Le Conseil d'Etat a annulé mercredi 7 novembre l'arrêté de la ministre de l'Ecologie de février dernier, qui avait autorisé la chasse de trois espèces d'oies à des fins scientifiques au début de leur période de retour vers leur lieu de nidification.
Etudes scientifiques sur l'origine et les déplacements migratoires
L'arrêté du 3 février 2012 avait autorisé "aux fins d'études scientifiques sur l'origine et les déplacements migratoires" un prélèvement pour l'oie cendrée, l'oie rieuse et l'oie des moissons, dans treize départements. Ces prélèvements étaient limités à quinze oies par département pour la période du 1er au 10 février 2012.
L'Association pour la protection des animaux sauvages (Aspas) avait annoncé dans la foulée un recours contre ce texte et contre celui mettant fin au moratoire de la chasse du courlis cendré et de l'eider à duvet sur le domaine public maritime, estimant que "les cadeaux électoraux de Nicolas Sarkozy aux chasseurs [étaient] illégaux".
Le Conseil d'Etat vient de donner raison à l'association requérante en annulant l'arrêté litigieux.
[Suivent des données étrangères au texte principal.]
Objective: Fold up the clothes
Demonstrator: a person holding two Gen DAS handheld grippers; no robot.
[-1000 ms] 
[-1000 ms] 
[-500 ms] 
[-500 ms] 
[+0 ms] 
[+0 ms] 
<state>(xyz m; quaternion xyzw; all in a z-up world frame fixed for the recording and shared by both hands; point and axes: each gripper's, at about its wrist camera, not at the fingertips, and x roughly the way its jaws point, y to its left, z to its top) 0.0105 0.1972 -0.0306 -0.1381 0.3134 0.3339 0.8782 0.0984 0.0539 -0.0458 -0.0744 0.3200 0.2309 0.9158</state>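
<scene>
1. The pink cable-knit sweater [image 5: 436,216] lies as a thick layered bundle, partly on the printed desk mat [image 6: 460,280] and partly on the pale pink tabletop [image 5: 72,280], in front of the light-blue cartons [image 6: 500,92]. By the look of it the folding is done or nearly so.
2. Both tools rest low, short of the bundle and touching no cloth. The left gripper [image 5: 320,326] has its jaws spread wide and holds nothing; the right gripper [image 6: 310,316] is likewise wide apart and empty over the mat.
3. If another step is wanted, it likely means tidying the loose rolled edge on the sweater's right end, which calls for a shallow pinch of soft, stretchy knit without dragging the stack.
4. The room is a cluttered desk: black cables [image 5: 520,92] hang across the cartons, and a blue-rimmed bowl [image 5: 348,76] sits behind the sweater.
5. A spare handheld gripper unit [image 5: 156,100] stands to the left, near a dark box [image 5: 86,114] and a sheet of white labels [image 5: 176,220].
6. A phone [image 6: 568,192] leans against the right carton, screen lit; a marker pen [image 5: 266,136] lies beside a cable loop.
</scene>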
Les prélèvements ne s'inscrivaient dans aucun programme de recherche
La directive de 2009 relative à la conservation des oiseaux sauvages fixe un objectif de protection complète de toutes les espèces d'oiseaux sauvages en période de reproduction mais aussi en période de retour des espèces migratrices vers leur lieu de nidification. Conformément à cet objectif, la Haute juridiction administrative française avait contraint en décembre 2011 le ministère de l'Ecologie à fixer une date de clôture de la chasse aux oies antérieure au 31 janvier. La ministre avait obtempéré en signant un arrêté avançant la date de fermeture du 10 février au 31 janvier. Mais, quelques jours plus tard, elle signait un deuxième arrêté autorisant un prélèvement dérogatoire à des fins scientifiques jusqu'au 10 février.
Certes, la directive prévoit des possibilités de dérogation mais sous certaines conditions bien définies : absence d'autres solutions satisfaisantes, dérogation visant "des fins de recherche et d'enseignement, de repeuplement, de réintroduction" ou d'"'élevage se rapportant à ses actions".
Or, le Conseil d'Etat relève que les prélèvement autorisés par l'arrêté "ne s'inscrivent dans aucun programme de recherche, et notamment pas dans le programme d'amélioration des connaissances sur l'oie cendrée en France lancé en 2010 et coordonné par l'Office national de la chasse et de la faune sauvage", et que d'autres solutions que des prélèvements par tir existent pour améliorer les connaissances sur l'origine et les déplacements migratoires des différentes espèces d'oies en cause.
"Pays où l'on chasse le plus d'espèces le plus longtemps"
L'Aspas se félicite de cette décision qui sanctionne "l'alibi scientifique de la chasse des oies en février". Pour l'association de protection des animaux sauvages, l'autorisation gouvernementale "faisait partie des cadeaux à peine déguisés offerts aux chasseurs à quelques mois des dernières élections présidentielles". Elle ajoute "chasser plus longtemps, plus d'espèces, y compris au détriment de la survie de ces dernières, est une revendication irresponsable mais récurrente de nos chasseurs français (…). Pourtant, la France est déjà le pays d'Europe où l'on chasse le plus grand nombre d'espèces, soit 91, et le plus longtemps, de septembre à fin février".
La Fédération nationale des chasseurs, qui est intervenue à l'instance, avait de son côté indiqué en février suite à l'annonce des actions judiciaires de plusieurs ONG, "si, d'aventure, ces mouvements intégristes obtiennent gain de cause, notamment dans leurs recours devant le Conseil d'Etat, la FNC invite fermement le Gouvernement à reconsidérer les termes des accords conclus entre chasseurs et « protecteurs », qui avaient pourtant été voulus au plus haut niveau de l'Etat".